Production taxes increased $62,341 as a result of higher production values
described above.
Condemned and abandoned property expense increased $10,970 due to an increase in
the number of non-producing leaseholds whose lease terms expired in the third
quarter of 1996, as compared to 1995.
General and administrative expense decreased $116,276. 1995 operations included
$19,866 associated with the Company's unsuccessful merger with The Home-Stake
Royalty Corporation. 1996 operations include a reduction of $82,500 related to a
settlement agreement reached with the Federal Insurance Company (see Part II,
Item 1, Legal Proceedings).
Financial Condition and Liquidity
The Company's operating activities have traditionally been self-financed through
internally generated cash flows.
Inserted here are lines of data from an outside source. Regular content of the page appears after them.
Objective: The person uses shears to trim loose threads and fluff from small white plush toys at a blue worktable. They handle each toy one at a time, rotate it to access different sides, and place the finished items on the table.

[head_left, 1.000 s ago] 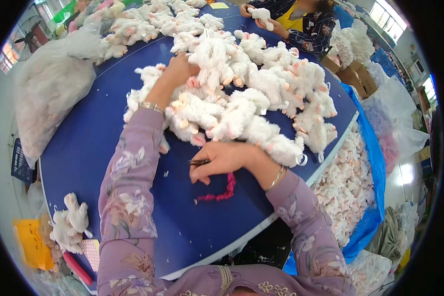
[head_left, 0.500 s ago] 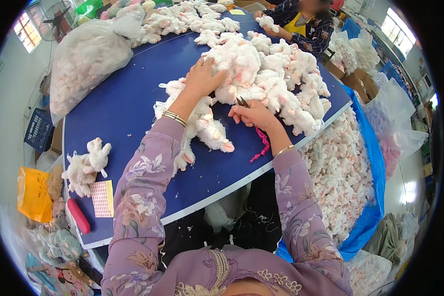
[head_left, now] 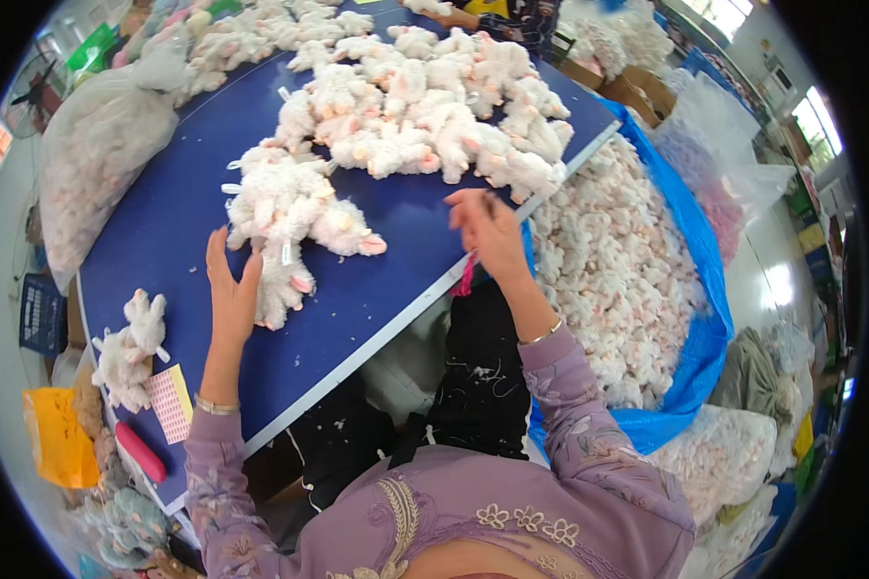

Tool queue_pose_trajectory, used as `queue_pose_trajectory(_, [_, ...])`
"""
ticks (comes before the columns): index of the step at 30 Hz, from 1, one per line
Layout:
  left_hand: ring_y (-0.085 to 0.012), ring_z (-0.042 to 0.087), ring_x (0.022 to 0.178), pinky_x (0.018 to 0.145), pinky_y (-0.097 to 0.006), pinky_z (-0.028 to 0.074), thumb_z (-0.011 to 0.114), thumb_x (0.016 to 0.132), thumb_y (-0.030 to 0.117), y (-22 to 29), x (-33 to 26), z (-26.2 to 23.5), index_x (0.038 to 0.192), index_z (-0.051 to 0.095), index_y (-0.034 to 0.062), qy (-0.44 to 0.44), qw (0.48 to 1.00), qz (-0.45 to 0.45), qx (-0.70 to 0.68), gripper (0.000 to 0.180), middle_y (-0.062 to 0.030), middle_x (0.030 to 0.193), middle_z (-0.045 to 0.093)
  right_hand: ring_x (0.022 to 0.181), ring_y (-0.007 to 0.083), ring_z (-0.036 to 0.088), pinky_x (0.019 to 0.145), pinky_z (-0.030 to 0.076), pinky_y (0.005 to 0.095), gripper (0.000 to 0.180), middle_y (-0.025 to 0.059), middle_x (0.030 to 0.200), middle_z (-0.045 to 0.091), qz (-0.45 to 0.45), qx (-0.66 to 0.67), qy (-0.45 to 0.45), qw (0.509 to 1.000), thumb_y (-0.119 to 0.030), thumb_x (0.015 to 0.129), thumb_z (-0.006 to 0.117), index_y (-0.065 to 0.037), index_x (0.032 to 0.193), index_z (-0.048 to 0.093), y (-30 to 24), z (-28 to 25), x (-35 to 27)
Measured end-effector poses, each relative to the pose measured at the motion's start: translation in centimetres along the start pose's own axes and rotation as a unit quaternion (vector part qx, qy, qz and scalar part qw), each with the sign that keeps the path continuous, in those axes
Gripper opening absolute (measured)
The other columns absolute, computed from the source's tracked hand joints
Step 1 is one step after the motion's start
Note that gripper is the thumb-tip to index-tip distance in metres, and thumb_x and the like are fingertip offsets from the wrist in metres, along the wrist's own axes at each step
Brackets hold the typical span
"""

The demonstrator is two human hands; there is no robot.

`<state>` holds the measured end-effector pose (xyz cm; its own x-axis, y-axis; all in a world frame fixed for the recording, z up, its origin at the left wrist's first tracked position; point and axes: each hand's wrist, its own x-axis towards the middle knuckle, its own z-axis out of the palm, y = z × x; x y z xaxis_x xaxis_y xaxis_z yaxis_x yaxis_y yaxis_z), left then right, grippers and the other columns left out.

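Observation:
My left hand (head_left: 230, 289) is open, thumb and fingers apart, at the left edge of a smaller heap of white plush toys (head_left: 285, 207) with pink details and small white tags. Nothing shows in its grasp. My right hand (head_left: 488, 232) is slightly blurred over the table's front edge, fingers curled around small dark thread snips (head_left: 490, 204), mostly hidden. A pink braided cord (head_left: 464, 277) dangles beneath that hand. Just beyond it spreads a larger pile of the same plush toys (head_left: 425, 106).
On the blue table (head_left: 357, 289) at left lie two plush toys (head_left: 130, 352), a sticker sheet (head_left: 170, 403) and a pink case (head_left: 140, 452). A blue-rimmed sack of plush pieces (head_left: 613, 280) stands at right. Far left is a stuffed clear bag (head_left: 106, 159); a co-worker's sleeve (head_left: 521, 24) shows beyond the pile.
My left hand has left the big pile and come back toward me beside the smaller heap. My right hand has drawn away from the toys to the table edge. The view has shifted.

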<state>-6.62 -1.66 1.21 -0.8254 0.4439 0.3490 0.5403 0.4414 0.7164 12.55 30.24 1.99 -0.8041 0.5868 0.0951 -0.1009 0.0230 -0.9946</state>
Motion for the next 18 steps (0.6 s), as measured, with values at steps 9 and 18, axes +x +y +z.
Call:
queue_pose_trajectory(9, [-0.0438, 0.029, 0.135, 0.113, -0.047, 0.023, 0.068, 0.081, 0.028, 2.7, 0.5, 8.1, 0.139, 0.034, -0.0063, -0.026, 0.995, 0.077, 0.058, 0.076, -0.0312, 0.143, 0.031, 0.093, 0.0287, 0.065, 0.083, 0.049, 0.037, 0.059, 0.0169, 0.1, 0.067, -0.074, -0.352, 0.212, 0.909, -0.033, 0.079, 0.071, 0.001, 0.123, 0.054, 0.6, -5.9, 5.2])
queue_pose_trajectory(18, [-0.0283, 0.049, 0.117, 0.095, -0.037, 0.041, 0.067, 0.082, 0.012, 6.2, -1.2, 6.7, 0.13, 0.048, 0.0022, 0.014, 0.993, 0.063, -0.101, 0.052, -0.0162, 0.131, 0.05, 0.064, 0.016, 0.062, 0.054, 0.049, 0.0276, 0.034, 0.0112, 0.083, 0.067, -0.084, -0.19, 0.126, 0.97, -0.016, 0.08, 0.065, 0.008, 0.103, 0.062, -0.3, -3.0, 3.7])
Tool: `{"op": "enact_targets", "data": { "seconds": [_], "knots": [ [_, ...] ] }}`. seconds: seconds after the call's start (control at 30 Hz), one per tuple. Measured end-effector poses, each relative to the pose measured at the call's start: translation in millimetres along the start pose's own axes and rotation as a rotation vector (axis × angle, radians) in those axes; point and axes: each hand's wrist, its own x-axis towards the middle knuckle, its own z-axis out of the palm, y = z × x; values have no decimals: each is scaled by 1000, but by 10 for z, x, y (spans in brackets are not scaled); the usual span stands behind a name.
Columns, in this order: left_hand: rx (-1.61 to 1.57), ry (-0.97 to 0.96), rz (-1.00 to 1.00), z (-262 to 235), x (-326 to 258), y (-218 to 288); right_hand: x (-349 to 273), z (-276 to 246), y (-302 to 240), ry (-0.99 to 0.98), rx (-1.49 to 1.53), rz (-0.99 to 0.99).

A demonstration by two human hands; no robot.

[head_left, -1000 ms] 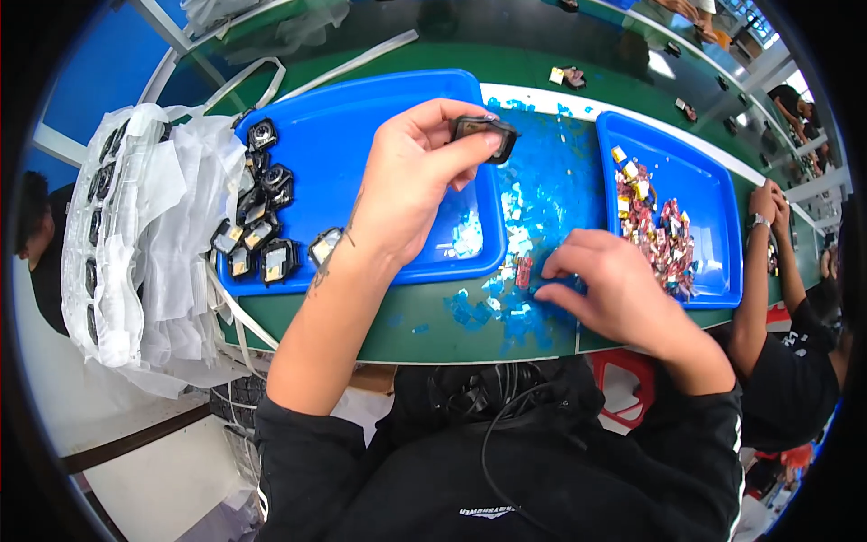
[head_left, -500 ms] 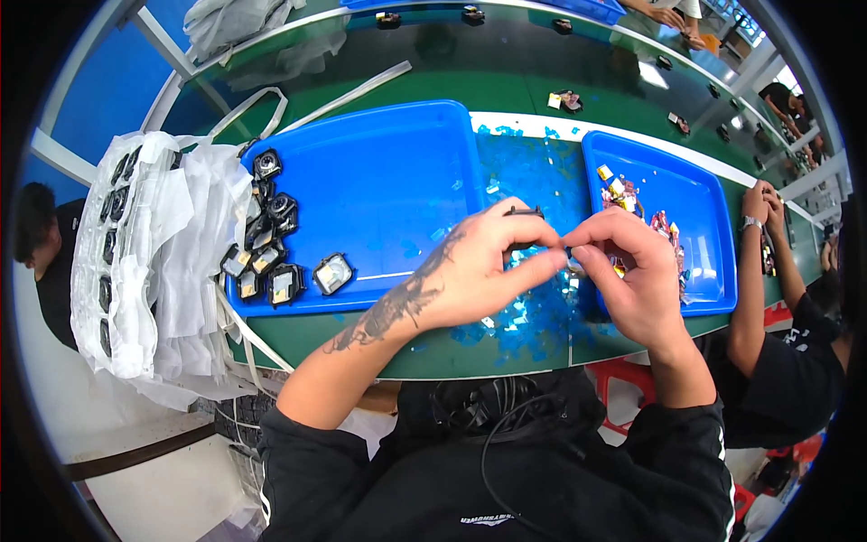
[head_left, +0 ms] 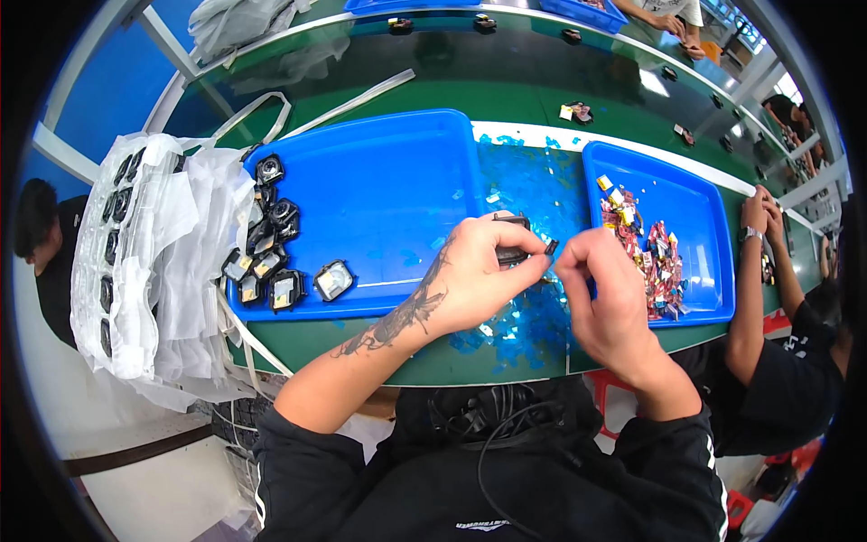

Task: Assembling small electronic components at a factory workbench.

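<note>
My left hand is closed on a small black device housing. A small black piece sticks out between that hand's thumb and forefinger. Just to the right, my right hand is curled with thumb and forefinger drawn together, a small gap from the left fingertips; whatever it may pinch is hidden. Below both hands, scraps of blue film litter the green table. On the left, several black housings lie in a large blue tray. A smaller blue tray on the right holds a heap of small reddish and yellow parts.
A stack of clear trays and white sheets stands at the left edge. Beyond a white rail, black assemblies sit spaced along a dark green belt. At the right a co-worker's arms reach over the table.
My right hand has drawn slightly apart from my left and curled lower. The left hand has shifted a little left, and the black housing in it shows more clearly.
</note>
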Motion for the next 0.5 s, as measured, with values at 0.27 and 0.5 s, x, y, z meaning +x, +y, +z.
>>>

The principal uses of cash flows have been to
fund the Company's exploration and production activities and for the payment of
dividends to stockholders. The use of borrowed funds has generally been limited
to the acquisition of producing oil & gas properties where future revenues from
such purchases are expected to fund the debt.
The Company has an exploration and development budget for 1996 of $930,000. The
Company has spent approximately $495,700 in the first three quarters of 1996 and
has current commitments of approximately $267,500 for the remainder of the year.
In addition, the Company is actively pursuing acquisition opportunities when
they arise.
The Company has a revolving line-of-credit with Boatmen's National Bank of
Oklahoma in the amount of $500,000 which expires May 1, 1997. There is no
balance currently outstanding under this line, however the Company has issued
letters of credit in the amount of $60,000 which are guaranteed by this line.
The working capital deficit of $1,242,949 at December 31, 1995 has been reduced
to $819,371 at September 30, 1996 since the Company has used cash flows to
reduce current liabilities. Product prices remain above 1995 levels and the
Company's drilling commitments are $166,700 below budget. Excess cash flows will
be used to reduce the bank note payable and fund future business operations.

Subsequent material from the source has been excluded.